There may still be cases where there is little dependence, at least relative to some background data. These will be cases where our language did not develop to describe the particular cases observed but developed to describe other cases, perhaps similar to the ones observed but largely probabilistically independent of them. Thus, our language about mechanics and propulsion plainly did not develop to describe bacterial flagella, and it may be that the existence of bacterial flagella is probabilistically independent of the things for which our language developed.

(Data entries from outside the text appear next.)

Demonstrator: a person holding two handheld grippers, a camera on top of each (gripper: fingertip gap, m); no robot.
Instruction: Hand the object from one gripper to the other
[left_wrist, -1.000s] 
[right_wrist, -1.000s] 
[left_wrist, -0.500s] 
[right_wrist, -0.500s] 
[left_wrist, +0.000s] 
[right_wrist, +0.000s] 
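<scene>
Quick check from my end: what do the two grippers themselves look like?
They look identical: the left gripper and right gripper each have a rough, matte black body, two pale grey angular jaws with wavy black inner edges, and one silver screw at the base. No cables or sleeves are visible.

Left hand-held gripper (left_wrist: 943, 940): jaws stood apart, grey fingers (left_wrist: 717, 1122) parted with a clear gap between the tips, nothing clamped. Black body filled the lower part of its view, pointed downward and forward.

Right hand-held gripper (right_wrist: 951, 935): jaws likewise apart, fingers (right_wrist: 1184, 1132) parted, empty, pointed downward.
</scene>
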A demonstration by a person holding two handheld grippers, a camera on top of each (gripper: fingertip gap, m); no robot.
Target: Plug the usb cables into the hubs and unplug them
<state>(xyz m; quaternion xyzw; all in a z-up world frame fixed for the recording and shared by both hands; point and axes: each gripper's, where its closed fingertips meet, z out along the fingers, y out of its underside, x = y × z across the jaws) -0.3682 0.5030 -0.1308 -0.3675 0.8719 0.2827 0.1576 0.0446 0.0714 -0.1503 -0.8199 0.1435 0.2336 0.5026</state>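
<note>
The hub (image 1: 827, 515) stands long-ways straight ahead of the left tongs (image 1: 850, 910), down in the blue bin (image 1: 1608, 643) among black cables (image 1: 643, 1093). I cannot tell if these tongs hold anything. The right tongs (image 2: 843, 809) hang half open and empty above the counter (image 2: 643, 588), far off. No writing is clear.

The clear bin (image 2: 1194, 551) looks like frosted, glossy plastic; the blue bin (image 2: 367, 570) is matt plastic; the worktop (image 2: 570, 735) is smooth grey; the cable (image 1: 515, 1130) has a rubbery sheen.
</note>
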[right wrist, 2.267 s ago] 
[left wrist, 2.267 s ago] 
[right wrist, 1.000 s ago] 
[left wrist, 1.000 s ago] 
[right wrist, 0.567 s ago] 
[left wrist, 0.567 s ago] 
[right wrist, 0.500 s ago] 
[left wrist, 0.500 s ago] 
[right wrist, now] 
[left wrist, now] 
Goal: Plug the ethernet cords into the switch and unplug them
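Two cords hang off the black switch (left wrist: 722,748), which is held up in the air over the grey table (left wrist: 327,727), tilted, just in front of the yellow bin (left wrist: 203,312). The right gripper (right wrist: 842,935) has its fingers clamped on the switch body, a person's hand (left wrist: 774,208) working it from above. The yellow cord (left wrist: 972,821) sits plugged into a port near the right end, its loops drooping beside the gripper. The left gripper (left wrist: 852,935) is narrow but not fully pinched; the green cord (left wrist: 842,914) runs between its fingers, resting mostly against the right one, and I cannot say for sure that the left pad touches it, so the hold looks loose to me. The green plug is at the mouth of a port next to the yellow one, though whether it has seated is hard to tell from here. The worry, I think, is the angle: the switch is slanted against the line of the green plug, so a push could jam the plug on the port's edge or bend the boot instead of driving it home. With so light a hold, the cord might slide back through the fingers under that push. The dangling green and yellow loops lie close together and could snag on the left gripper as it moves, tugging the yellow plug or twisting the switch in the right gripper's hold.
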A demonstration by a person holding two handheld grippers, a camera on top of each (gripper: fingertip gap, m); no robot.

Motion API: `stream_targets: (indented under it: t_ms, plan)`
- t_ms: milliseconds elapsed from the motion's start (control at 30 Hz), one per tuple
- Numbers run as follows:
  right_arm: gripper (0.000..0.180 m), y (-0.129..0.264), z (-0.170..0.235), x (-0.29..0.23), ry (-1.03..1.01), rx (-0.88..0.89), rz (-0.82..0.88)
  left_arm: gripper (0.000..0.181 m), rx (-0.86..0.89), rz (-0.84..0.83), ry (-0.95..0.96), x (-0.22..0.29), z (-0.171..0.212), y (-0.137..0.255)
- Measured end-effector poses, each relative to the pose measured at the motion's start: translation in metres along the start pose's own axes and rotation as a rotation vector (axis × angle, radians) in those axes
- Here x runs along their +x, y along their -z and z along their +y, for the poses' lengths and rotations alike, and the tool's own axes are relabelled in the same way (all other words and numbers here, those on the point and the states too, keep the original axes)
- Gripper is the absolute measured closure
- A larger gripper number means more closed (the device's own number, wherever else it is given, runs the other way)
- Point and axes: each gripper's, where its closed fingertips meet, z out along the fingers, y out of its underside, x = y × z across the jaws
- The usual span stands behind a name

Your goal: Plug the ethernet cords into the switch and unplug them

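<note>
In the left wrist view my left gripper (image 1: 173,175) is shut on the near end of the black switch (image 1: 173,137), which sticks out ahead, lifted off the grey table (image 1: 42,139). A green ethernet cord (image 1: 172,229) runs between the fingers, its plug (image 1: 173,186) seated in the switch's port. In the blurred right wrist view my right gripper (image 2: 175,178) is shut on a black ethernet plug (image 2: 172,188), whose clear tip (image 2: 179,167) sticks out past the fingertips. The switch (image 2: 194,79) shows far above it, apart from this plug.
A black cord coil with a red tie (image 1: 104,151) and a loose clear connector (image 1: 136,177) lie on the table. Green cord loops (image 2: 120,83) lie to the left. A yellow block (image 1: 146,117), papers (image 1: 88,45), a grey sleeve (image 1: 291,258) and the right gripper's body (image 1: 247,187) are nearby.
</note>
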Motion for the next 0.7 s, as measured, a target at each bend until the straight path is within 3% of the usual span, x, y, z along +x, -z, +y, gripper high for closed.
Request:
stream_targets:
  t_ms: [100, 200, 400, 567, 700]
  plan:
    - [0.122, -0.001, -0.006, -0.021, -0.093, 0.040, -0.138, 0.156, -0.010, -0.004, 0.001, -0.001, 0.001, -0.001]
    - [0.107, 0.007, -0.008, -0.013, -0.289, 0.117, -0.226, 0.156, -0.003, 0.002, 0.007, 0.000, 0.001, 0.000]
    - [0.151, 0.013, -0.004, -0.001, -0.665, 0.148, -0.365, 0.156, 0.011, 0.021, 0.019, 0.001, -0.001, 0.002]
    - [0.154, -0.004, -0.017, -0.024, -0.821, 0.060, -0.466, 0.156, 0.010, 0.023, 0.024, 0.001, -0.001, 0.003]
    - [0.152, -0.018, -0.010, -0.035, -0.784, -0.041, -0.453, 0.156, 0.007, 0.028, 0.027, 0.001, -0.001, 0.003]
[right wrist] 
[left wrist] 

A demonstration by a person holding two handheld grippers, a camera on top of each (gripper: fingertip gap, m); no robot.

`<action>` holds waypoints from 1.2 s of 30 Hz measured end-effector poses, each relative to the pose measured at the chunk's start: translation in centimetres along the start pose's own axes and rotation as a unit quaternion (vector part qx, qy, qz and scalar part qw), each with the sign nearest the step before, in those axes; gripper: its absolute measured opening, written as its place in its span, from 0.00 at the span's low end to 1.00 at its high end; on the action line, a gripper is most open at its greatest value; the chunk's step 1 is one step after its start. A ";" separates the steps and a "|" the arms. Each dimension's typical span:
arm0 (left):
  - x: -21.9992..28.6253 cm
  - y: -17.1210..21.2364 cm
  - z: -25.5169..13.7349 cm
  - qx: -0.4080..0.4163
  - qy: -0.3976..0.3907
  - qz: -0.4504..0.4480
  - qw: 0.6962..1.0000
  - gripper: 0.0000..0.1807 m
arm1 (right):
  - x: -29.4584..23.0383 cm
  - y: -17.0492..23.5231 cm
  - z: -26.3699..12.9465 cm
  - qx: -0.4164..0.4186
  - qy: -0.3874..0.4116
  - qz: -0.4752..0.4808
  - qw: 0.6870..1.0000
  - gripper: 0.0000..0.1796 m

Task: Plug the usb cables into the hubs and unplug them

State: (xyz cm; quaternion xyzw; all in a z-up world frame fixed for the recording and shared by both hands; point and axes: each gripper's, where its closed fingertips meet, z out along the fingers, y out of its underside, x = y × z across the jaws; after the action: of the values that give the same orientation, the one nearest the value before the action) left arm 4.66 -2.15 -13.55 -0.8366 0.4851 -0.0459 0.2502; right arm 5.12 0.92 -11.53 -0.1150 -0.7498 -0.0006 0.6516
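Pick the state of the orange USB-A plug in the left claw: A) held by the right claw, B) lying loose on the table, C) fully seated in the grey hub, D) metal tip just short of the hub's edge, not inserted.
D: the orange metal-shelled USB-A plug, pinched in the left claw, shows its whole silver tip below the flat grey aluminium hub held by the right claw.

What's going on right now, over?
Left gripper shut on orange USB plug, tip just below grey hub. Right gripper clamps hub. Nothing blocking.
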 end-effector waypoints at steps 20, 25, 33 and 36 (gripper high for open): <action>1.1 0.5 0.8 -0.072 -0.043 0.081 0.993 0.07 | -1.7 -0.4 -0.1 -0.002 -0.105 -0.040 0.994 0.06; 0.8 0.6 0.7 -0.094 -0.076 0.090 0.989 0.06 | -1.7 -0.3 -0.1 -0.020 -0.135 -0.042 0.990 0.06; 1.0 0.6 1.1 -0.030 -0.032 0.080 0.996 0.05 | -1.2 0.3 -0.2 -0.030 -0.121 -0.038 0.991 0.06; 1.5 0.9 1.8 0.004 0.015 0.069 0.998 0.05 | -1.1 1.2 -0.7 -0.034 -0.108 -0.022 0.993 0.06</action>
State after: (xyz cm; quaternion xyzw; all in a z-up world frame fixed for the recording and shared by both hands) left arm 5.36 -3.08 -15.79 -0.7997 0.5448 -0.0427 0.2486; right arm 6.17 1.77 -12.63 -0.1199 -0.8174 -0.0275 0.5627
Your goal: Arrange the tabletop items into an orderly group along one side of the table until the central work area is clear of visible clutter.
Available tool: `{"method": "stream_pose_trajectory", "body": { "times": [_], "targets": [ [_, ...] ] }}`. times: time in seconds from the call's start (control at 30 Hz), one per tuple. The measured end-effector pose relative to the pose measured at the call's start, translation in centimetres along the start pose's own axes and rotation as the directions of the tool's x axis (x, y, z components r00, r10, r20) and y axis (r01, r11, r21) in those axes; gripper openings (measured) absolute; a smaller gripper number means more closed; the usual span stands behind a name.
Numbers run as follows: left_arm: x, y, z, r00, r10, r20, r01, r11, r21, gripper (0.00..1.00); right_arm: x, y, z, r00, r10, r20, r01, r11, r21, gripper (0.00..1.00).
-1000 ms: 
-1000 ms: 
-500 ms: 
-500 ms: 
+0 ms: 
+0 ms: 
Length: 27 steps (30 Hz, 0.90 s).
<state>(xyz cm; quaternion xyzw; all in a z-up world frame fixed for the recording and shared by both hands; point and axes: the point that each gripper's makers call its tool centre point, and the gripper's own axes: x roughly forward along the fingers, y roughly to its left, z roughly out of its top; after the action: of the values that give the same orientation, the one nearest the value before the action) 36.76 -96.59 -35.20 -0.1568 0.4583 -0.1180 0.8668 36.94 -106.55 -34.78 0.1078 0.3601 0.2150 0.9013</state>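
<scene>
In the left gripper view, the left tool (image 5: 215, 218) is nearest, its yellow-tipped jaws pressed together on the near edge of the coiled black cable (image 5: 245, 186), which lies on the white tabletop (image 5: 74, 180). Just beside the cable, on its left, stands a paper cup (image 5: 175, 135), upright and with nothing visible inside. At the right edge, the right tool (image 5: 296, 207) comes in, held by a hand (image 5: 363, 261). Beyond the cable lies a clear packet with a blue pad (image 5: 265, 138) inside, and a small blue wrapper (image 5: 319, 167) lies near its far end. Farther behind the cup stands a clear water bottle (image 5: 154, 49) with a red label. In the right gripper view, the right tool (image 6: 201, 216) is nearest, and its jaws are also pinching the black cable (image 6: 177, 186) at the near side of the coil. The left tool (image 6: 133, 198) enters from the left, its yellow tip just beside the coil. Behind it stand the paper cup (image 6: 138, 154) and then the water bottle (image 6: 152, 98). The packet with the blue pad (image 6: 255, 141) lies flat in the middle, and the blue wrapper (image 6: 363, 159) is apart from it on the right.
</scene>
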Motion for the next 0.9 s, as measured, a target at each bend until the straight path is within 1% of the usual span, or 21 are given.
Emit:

So maybe the above account works if K is a state of knowing a specification that includes bacterial flagella. Or not! There are hard questions here. One of the hard questions is with regard to how particular K is. Is K the event of one particular knower, say William Dembski, having the identification of f? If so, then there is a lot of probabilistic dependence between the existence of bacterial flagella and K, since the probability of Dembski's existing in a world where there are no bacterial flagella is very low, since history would have gone very differently without bacterial flagella, and probably Dembski would never have come into existence.

Or is K the event of some knower or other having the identification of f? Then, to evaluate the dependence between K and the existence of bacterial flagella we would have to examine the almost intractable question of what a world without bacterial flagella would have been like.